Figure 3 shows aperture-tuning curves and the best-fitting sDOG model for typical PC, MC, and KC cells. We emphasize that these curves were measured at optimal spatial frequency, and thus the contribution of the classical surround to the aperture tuning curve should be negligible. We first asked whether the different cell classes were equally affected by ECI. Response suppression was quantified as response amplitude to large (diameter 12°) gratings as a percentage of response amplitude at the peak of the aperture-tuning curve. The mean response in MC cells in large apertures was 46.4% of the response in optimal aperture (SD = 16.6%; n = 23). For PC cells, suppression was also present, but was weaker (mean = 71.1%; SD = 13.0%; n = 27). The two populations are significantly different (p < 0.0001; Student's t test). The KC cells showed various degrees of aperture tuning: suppression in three of the eleven cells was greater than any observed in the PC layers. No clear differences between on- and off-center units were apparent for any cell group. In summary, all LGN cells show suppression from the ECRF, and this suppression is, on average, greatest in MC cells.
Effect of ECI on spatial tuning
How does the ECI act to reduce the sensitivity to stimuli in the CRF? We considered two possibilities: the action of the ECI could be manifest as a reduction in either (1) the radius, or (2) the peak sensitivity, of the CRF center. To distinguish these possibilities, spatial frequency tuning curves were measured within the linear contrast range in both optimal and large apertures. The high-frequency limb of each response function was fit with a single Gaussian describing the classical center mechanism (see Materials and Methods). For the cell shown in Figure4 A, the classical center radius (rc ) in the large aperture was reduced to 98.4% of that in the optimum aperture. On average, little change in radius was seen in the sample of cells (mean, 100.22%; SD, 26.04%; n = 40) (Fig.4 B). The differences in peak sensitivity (Kc ) of the center were quantified in the same way.

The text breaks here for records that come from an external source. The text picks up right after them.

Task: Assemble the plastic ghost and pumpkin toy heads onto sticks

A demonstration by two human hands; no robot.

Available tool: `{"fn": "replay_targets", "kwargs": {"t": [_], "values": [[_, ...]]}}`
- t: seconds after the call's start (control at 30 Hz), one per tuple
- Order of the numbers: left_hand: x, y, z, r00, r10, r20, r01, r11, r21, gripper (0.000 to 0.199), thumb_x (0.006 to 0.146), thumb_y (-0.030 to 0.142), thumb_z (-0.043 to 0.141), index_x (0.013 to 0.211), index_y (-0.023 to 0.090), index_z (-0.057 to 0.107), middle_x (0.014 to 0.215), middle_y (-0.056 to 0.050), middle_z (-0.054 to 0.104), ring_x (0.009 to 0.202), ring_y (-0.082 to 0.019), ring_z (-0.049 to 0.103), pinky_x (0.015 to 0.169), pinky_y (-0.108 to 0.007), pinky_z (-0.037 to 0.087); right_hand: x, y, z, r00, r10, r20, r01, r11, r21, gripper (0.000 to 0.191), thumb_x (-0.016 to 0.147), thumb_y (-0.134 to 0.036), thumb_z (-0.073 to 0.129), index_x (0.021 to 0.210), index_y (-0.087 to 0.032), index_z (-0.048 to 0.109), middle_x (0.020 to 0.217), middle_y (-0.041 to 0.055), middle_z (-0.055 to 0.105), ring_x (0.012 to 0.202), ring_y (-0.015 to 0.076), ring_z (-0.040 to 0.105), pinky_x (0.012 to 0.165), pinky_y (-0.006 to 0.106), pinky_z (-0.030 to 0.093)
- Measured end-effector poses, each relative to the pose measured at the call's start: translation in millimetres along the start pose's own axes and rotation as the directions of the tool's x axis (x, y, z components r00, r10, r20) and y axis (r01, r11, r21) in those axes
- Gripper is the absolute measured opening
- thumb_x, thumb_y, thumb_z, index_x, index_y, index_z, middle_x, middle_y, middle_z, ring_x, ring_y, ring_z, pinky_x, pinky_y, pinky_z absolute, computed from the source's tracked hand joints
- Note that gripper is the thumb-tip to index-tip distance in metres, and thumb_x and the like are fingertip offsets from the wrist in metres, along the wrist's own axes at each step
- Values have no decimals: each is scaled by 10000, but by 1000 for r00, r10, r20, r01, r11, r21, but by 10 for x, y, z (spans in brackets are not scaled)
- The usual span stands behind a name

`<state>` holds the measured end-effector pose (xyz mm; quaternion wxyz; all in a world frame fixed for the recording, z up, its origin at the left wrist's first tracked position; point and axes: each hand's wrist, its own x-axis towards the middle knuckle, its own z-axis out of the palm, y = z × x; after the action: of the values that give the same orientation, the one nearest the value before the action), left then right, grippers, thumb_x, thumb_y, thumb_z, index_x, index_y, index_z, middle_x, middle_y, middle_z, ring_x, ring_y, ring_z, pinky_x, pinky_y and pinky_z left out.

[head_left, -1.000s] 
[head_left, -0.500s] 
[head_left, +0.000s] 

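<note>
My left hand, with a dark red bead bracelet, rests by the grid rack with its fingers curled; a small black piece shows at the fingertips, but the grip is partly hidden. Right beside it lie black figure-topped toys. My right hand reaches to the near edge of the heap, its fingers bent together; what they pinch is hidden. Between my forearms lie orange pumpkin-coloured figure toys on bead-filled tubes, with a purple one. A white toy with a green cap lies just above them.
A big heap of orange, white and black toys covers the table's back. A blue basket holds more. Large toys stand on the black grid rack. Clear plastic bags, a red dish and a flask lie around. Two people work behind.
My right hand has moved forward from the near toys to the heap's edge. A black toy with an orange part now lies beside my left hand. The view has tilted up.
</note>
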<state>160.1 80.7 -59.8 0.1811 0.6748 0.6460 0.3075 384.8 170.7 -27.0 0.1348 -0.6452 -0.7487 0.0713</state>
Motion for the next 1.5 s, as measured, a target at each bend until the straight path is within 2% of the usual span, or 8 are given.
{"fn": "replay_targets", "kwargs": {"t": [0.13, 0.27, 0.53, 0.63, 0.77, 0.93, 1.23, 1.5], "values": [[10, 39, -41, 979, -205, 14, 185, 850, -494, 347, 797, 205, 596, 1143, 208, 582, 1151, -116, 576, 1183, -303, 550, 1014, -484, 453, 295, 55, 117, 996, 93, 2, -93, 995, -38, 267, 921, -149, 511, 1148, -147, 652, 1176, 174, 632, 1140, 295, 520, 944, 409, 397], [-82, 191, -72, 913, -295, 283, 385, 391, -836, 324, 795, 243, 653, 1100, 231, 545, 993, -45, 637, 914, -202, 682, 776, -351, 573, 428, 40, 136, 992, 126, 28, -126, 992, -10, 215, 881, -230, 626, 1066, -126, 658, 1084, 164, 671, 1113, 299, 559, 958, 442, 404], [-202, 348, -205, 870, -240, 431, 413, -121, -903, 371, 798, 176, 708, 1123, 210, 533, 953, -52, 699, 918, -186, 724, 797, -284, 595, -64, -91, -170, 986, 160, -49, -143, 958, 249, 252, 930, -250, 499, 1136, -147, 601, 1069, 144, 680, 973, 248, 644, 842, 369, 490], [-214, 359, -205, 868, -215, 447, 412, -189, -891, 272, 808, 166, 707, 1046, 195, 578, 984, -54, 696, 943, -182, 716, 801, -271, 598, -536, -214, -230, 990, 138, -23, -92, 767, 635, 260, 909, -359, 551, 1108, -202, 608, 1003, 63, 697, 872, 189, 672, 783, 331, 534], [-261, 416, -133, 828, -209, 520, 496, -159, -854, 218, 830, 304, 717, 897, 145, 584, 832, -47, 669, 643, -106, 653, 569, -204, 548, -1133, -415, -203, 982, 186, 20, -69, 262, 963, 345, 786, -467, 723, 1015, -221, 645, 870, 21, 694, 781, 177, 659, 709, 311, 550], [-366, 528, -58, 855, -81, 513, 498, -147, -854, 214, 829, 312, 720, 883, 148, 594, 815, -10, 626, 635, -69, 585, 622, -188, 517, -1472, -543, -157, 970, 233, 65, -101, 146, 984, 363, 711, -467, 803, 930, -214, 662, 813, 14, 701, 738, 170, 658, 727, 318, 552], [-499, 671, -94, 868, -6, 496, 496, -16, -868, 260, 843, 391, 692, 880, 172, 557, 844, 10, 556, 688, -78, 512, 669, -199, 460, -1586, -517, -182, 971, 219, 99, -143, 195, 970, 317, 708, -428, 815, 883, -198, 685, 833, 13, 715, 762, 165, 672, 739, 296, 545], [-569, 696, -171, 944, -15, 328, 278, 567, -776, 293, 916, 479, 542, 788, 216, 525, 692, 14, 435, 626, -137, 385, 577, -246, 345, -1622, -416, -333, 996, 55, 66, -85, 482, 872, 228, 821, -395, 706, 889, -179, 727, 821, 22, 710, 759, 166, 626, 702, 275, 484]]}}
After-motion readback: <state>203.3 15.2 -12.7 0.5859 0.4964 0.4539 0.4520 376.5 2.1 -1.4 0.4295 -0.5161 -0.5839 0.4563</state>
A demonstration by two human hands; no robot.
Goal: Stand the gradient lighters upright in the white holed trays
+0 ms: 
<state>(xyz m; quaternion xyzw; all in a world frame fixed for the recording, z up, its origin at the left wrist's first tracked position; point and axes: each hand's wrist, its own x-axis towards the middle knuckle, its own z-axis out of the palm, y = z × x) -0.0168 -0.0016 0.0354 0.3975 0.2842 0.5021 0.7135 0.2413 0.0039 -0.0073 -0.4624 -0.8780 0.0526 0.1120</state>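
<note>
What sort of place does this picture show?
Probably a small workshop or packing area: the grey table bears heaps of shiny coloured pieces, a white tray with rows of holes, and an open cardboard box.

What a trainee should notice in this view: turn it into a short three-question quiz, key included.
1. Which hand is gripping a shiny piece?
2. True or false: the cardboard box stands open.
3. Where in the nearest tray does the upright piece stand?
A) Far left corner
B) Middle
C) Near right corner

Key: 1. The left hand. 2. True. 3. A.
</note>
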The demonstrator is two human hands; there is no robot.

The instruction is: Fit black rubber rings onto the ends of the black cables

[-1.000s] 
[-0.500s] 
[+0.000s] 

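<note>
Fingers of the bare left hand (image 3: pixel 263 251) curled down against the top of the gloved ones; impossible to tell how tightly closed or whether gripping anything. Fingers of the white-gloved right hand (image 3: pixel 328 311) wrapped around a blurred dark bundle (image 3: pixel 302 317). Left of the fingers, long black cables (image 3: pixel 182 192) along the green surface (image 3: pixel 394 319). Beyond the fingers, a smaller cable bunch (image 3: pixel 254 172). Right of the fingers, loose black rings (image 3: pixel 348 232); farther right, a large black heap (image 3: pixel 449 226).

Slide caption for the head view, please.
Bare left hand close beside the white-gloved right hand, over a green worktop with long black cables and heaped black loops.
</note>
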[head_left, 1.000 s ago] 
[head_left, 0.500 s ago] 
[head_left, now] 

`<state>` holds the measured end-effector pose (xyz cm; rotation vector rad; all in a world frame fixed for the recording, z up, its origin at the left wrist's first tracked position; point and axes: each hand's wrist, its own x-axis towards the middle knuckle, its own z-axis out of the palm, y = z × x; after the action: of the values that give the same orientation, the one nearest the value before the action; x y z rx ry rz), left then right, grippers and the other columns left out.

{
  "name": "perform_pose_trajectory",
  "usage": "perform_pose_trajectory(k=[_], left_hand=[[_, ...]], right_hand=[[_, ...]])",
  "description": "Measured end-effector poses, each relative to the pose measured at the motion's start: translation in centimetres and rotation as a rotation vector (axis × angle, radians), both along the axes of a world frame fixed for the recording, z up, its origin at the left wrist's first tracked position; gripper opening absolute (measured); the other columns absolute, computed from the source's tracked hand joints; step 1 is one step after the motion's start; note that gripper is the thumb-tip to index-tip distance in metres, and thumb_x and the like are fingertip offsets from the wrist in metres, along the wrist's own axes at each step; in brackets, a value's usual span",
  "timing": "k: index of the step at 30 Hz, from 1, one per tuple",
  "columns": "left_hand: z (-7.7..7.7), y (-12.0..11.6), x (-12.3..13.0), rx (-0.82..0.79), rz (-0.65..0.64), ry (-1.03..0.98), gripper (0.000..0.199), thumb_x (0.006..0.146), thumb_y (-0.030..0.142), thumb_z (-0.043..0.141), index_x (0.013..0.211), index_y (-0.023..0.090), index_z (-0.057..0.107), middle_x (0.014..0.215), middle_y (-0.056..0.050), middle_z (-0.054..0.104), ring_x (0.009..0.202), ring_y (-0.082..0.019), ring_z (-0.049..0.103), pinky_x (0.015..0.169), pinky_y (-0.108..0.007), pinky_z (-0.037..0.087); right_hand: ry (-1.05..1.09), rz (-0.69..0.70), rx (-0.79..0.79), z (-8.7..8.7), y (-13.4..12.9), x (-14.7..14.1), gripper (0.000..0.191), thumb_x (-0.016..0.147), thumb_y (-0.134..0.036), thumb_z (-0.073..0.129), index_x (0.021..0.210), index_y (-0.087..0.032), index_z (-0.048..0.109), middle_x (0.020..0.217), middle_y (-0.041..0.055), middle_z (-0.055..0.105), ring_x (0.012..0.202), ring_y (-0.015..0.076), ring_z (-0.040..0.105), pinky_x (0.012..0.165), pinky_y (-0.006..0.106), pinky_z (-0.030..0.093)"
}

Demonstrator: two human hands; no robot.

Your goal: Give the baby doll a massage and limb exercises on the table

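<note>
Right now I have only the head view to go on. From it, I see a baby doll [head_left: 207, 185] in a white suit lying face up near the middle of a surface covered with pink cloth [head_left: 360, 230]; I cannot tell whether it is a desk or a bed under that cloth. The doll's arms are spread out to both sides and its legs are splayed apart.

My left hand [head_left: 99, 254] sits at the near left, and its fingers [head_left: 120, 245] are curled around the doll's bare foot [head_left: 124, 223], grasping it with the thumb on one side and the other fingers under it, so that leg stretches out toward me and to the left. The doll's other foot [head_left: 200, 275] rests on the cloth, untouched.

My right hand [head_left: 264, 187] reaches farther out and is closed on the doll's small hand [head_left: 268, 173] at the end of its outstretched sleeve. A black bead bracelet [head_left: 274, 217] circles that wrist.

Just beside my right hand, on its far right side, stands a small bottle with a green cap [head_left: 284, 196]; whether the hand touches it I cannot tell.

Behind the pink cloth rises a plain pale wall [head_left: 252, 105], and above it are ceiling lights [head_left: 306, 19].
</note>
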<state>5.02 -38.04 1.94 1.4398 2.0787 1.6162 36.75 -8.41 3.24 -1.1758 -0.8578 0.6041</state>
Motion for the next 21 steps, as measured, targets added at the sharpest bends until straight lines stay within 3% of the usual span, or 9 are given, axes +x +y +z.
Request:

For the cell in Figure 4 A, the peak sensitivity in the large aperture was 72.4% that in the optimum aperture. The average decrease for the population of cells was 72.5% (SD, 29.7%; n = 40). Thus, the peak sensitivity of the center mechanism is substantially decreased in large apertures. This ECI-induced attenuation was more pronounced in MC cells (mean, 57.0%; SD, 24.7%; n = 17) than PC cells (mean, 80.5%; SD, 16.9%; n = 18). As noted above, contribution of the classical surround mechanism to this effect is practically ruled out because the surround does not contribute to responses at or above the optimal spatial frequency. We conclude that the ECI action is predominantly manifest as a decrease in the peak sensitivity of the CRF. Figure 4 C shows that for the majority of cells, this leads to a decrease in the contrast sensitivity (volume) of the center mechanism.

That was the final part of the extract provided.